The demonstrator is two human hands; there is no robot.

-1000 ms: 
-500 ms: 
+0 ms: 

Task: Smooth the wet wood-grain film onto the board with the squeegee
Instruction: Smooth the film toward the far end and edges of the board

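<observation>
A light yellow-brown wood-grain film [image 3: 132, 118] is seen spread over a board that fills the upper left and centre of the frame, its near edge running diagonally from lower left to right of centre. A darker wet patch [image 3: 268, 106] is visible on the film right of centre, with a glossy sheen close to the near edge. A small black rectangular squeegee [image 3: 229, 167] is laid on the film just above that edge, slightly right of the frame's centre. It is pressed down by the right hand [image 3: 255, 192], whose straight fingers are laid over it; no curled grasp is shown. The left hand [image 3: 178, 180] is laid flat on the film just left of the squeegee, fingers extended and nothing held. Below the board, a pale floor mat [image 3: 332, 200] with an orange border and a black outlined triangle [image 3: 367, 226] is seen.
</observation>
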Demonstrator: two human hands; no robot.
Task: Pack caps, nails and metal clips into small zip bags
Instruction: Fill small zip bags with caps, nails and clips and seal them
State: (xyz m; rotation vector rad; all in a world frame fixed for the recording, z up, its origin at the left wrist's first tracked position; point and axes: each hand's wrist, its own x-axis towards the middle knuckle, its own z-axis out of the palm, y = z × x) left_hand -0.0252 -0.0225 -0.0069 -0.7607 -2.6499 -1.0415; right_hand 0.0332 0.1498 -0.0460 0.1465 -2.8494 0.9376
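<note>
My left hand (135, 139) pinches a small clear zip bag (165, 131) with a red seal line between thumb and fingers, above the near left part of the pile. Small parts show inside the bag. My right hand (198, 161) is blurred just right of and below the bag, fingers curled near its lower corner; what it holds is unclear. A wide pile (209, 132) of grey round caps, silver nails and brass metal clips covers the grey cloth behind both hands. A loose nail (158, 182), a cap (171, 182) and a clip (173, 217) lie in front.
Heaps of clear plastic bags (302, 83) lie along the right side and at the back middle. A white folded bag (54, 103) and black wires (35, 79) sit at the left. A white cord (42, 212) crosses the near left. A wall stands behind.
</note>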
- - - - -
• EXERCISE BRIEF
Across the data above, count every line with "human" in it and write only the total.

• YOUR SOLUTION
2